::: RECORD EXTRACTS :::

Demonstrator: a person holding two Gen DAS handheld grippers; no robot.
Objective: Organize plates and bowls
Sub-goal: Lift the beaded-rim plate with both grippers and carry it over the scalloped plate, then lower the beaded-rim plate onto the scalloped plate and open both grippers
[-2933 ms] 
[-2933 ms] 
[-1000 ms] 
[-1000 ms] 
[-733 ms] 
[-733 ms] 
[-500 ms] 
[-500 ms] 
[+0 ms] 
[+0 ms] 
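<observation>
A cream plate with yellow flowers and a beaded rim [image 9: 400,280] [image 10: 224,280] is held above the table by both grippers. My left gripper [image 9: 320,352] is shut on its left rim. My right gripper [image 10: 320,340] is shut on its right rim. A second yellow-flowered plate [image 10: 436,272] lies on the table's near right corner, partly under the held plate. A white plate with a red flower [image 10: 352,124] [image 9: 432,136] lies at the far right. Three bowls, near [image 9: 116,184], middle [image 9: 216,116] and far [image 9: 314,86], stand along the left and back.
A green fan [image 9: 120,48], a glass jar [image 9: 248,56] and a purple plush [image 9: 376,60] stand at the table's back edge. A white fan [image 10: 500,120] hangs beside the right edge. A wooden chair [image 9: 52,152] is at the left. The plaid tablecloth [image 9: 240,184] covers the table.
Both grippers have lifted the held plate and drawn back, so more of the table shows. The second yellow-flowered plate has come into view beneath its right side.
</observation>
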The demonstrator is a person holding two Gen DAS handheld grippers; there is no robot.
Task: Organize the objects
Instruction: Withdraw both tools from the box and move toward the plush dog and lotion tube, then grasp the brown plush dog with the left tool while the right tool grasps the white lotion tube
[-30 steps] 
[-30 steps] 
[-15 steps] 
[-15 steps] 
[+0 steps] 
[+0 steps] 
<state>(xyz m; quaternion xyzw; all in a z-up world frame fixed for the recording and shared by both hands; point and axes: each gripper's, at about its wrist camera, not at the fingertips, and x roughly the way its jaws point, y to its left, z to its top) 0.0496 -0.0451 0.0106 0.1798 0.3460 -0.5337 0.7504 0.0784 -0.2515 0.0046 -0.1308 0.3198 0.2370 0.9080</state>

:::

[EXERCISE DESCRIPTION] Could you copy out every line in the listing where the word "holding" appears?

[SOLUTION FOR THIS TASK]
Demonstrator: a person holding two Gen DAS handheld grippers; no robot.
The demonstrator is a person holding two Gen DAS handheld grippers; there is no robot.

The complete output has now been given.